En outre, les données qui y sont enregistrées peuvent être communiquées aux agents chargés de la délivrance des cartes d'identité et des passeports, aux agents des services de la police et de la gendarmerie nationales chargés des missions de recherche et de contrôle de l'identité des personnes, de la validité et de l'authenticité des titres d'identité et de voyage ainsi qu'aux agents du ministère de la justice chargés de l'application de la législation relative à la nationalité française. La commission estime que ces destinataires ont un intérêt légitime à connaître des données enregistrées dans le traitement projeté. Elle relève en outre que les échanges avec ces destinataires sont soit acheminés sur un réseau privé du ministère de l'intérieur, soit chiffrés dans le cas des envois vers les entités consulaires et la chancellerie.
En revanche, la commission souligne qu'aucune mesure de traçabilité des actions effectuées dans le traitement n'est prévue. Si elle prend acte que le traitement ne dispose pas d'un outil de gestion informatisé ad hoc, la commission recommande au ministère de l'intérieur de concevoir un nouveau système permettant la mise en place de mesures de traçabilité effectives des modifications, ajouts, suppressions, consultations ou transmissions des données par les agents utilisateurs. Ce nouveau système devrait également permettre l'effacement automatique des données à l'issue de la durée de conservation prévue.
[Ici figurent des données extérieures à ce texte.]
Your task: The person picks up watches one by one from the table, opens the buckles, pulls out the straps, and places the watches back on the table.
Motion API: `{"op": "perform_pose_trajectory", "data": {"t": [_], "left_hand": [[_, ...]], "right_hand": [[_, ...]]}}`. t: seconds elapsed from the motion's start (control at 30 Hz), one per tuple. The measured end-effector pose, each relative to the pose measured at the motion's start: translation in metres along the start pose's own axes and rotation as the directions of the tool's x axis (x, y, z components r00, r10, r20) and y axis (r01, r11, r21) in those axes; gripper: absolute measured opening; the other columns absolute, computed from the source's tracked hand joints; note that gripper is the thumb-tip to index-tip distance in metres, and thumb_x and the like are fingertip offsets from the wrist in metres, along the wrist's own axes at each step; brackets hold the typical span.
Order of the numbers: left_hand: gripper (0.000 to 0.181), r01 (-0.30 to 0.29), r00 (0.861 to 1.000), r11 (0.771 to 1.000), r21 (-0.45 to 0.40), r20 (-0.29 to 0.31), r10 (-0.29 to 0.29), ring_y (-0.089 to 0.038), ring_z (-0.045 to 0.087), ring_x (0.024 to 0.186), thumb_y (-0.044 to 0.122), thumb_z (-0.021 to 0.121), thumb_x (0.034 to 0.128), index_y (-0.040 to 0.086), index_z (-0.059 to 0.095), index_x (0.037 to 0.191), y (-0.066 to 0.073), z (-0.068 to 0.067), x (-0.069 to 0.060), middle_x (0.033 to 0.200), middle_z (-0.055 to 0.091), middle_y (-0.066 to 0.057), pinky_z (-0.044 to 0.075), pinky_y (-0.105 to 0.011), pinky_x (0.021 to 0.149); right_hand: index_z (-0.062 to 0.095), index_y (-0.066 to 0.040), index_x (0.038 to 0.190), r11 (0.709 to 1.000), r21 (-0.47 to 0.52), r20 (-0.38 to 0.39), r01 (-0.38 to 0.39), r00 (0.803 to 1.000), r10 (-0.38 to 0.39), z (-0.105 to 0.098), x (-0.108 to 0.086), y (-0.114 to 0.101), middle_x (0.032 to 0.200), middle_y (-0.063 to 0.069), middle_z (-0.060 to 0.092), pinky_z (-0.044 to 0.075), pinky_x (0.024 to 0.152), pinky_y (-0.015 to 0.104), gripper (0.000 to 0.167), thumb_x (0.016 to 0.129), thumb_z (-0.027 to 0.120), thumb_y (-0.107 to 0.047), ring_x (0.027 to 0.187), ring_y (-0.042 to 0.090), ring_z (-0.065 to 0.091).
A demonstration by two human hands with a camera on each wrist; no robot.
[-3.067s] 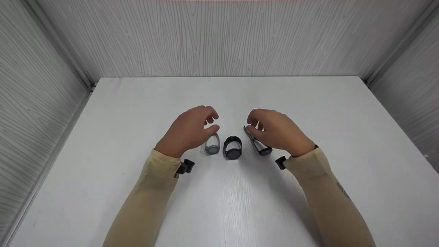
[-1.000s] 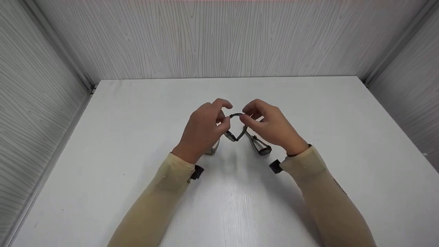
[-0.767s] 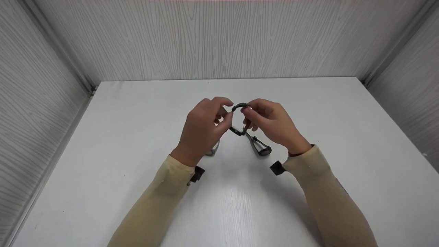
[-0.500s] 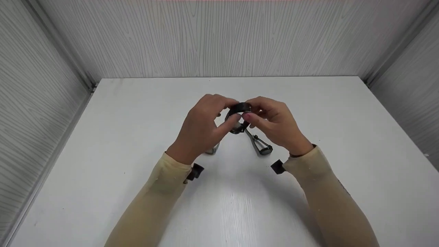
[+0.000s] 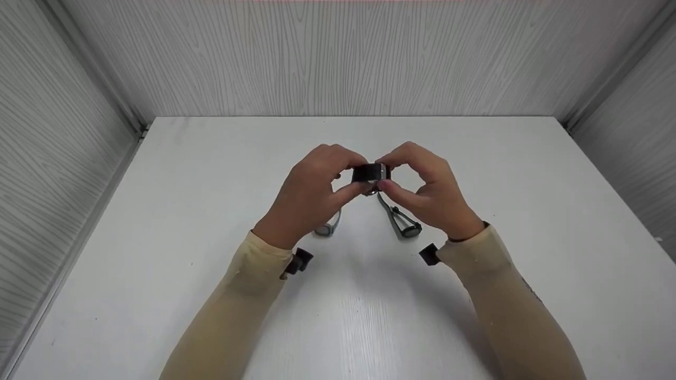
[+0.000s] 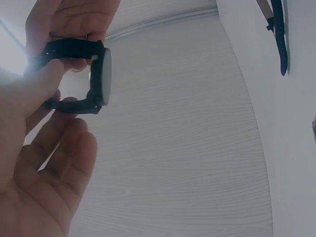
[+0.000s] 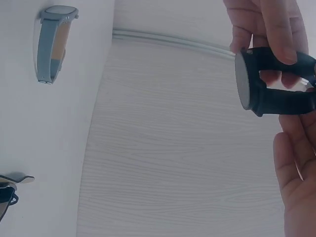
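Above the table, both hands hold a black wristwatch [image 5: 369,172] with its strap looped. My left hand [image 5: 311,190] pinches the strap between thumb and fingers on one side. On the other side my right hand [image 5: 433,187] has thumb and forefinger on the strap, near a light buckle part. The left wrist view shows the watch [image 6: 100,79] from the side, its round face turned away from the fingers. From the right wrist view, the same round face of the watch [image 7: 243,79] points left, and fingers of both hands surround the strap.
A grey watch [image 5: 324,230] lies on the white table [image 5: 338,316] below my left hand, partly covered by it. Another dark watch [image 5: 410,230] with a long strap lies below my right hand. Wood-patterned panels [image 5: 338,58] stand at the back and sides.
The black watch has been lifted off the table between the other two and turned, so its strap now faces the head camera. Both hands moved together and took hold of it.
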State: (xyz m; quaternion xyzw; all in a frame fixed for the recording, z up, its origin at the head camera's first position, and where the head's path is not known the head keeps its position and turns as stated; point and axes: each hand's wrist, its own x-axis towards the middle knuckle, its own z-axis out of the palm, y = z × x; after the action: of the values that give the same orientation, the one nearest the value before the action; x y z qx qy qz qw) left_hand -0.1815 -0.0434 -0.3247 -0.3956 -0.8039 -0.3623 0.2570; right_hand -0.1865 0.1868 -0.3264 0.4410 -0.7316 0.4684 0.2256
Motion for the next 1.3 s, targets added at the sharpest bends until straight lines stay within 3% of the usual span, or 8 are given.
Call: {"op": "perform_pose_trajectory", "data": {"t": [0.17,0.33,0.53,0.97,1.3], "left_hand": [[0.021,0.021,0.998,1.000,0.017,0.053,-0.022,-0.012,0.061,0.098,0.022,0.071,0.0978,0.011,0.074,0.115,0.0025,-0.0018,0.0003,0.106,0.073,0.003,0.051,-0.028,0.087],[0.017,0.095,0.993,0.995,-0.031,0.077,-0.092,-0.010,0.064,0.095,0.020,0.072,0.0954,0.013,0.076,0.110,0.0049,-0.0038,0.0024,0.101,0.074,0.006,0.051,-0.028,0.084],[0.017,0.149,0.981,0.986,-0.072,0.137,-0.138,-0.011,0.066,0.094,0.021,0.073,0.0957,0.012,0.076,0.109,0.0054,-0.0025,0.0042,0.100,0.074,0.004,0.053,-0.028,0.082],[0.016,0.138,0.981,0.989,-0.048,0.143,-0.130,-0.009,0.065,0.092,0.020,0.072,0.0958,0.013,0.078,0.108,0.0047,0.0034,0.0018,0.099,0.075,0.005,0.052,-0.028,0.078],[0.015,0.228,0.961,0.969,-0.092,0.181,-0.209,-0.002,0.062,0.092,0.025,0.072,0.0931,0.018,0.076,0.106,0.0037,0.0026,-0.0008,0.099,0.071,0.013,0.053,-0.028,0.078]], "right_hand": [[0.071,-0.004,0.111,0.999,-0.030,0.008,-0.033,0.999,0.033,-0.0015,-0.0015,0.0039,0.100,0.005,0.071,0.053,0.087,0.032,0.019,0.093,0.073,0.003,0.092,0.018,0.065],[0.072,-0.005,0.112,0.998,-0.025,-0.034,-0.051,0.998,0.050,-0.0007,-0.0028,0.0049,0.095,0.004,0.071,0.052,0.080,0.030,0.015,0.097,0.072,-0.005,0.084,0.014,0.062],[0.071,-0.004,0.118,0.996,-0.019,-0.013,-0.086,0.996,0.085,-0.0013,-0.0064,0.0051,0.098,0.005,0.071,0.053,0.082,0.028,0.022,0.096,0.069,0.000,0.085,0.015,0.064],[0.070,-0.007,0.106,0.983,-0.004,0.068,-0.186,0.980,0.186,0.0012,-0.0062,0.0056,0.100,0.001,0.072,0.054,0.079,0.030,0.013,0.094,0.071,-0.002,0.091,0.015,0.064],[0.068,-0.004,0.099,0.976,0.024,0.074,-0.215,0.974,0.213,0.0026,-0.0065,0.0066,0.095,-0.001,0.070,0.053,0.075,0.031,0.009,0.091,0.069,0.001,0.089,0.018,0.064]]}}
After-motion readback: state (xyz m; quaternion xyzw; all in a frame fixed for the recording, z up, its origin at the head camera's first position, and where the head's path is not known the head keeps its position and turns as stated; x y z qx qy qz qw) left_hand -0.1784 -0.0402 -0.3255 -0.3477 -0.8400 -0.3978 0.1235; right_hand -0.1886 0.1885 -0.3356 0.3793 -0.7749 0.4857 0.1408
Sur les droits des personnes :
En ce qui concerne l'information des personnes concernées, la commission relève que le ministère entend faire application des dispositions du VI de l'article 32 de la loi du 6 janvier 1978 modifiée, aux termes desquelles aucune obligation en matière d'information des personnes n'incombe au responsable d'un traitement ayant pour objet la prévention, la recherche, la constatation ou la poursuite d'infractions pénales. Dans la mesure où le traitement projeté répond à cette condition, la commission prend acte de l'absence d'information des personnes concernées.
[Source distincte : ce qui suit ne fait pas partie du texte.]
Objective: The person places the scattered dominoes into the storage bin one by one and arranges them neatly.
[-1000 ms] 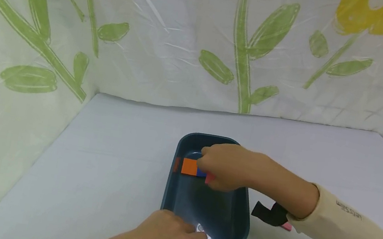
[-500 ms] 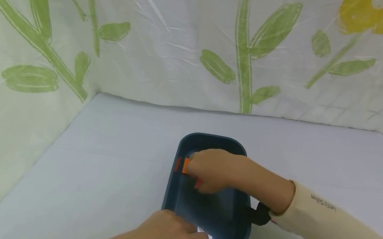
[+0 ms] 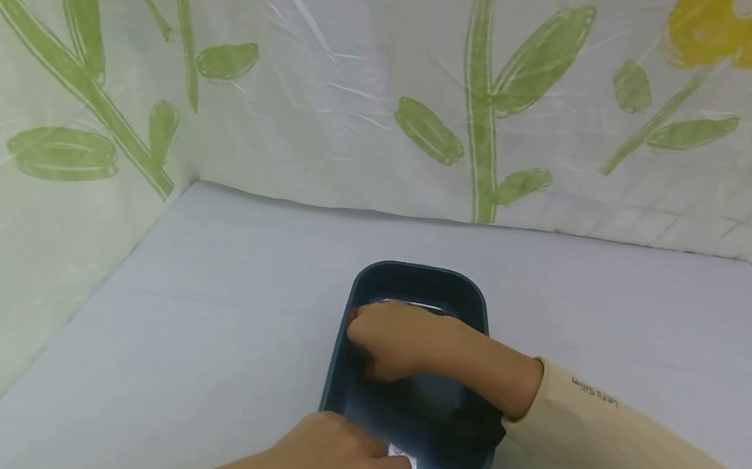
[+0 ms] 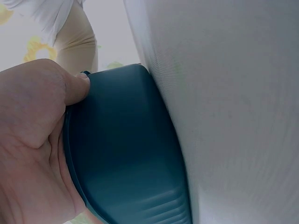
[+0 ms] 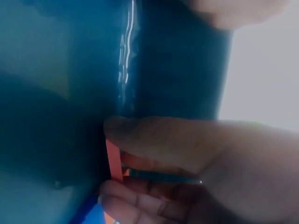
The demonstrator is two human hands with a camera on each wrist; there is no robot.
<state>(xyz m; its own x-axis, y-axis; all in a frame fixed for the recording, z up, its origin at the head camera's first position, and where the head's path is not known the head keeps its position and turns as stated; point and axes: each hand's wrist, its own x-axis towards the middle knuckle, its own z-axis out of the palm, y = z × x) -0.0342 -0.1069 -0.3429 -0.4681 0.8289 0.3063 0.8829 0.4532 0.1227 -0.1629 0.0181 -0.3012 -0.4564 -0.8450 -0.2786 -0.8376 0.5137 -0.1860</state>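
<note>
A dark teal plastic bin (image 3: 333, 377) stands on the table. My left hand (image 3: 338, 461) grips its near rim; in the left wrist view the thumb lies over the rim and the fingers are partly hidden. My right hand (image 3: 391, 341) is down inside the bin, close to its left wall. Between thumb and fingers it pinches a thin pinkish-red block (image 5: 114, 161), seen in the right wrist view. A blue block (image 5: 93, 212) and an orange edge (image 5: 109, 218) show just below those fingers. In the head view the hand hides these pieces.
A white label (image 3: 402, 458) is on the bin's near inner end. A dark band (image 3: 481, 426) sits under the right wrist. The pale table (image 3: 241, 328) spreads around the bin, with a flower-printed curtain (image 3: 339, 96) behind it.
My right hand has moved left inside the bin, covering the orange and blue blocks that showed earlier. The left hand keeps its grip on the rim.
</note>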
De même, elle prend acte que le droit des personnes de s'opposer à l'enregistrement de leurs données dans le traitement, prévu par l'article 38 de la loi du 6 janvier 1978 modifiée, ne s'applique pas au traitement projeté.
Enfin, elle prend acte que les droits d'accès et de rectification des personnes aux données qui les concernent s'exercent directement auprès du responsable du traitement, c'est-à-dire auprès du bureau national des titres d'identité et de voyage de la DLPAJ, en application des dispositions des articles 39 et 40 de la loi du 6 janvier 1978 modifiée.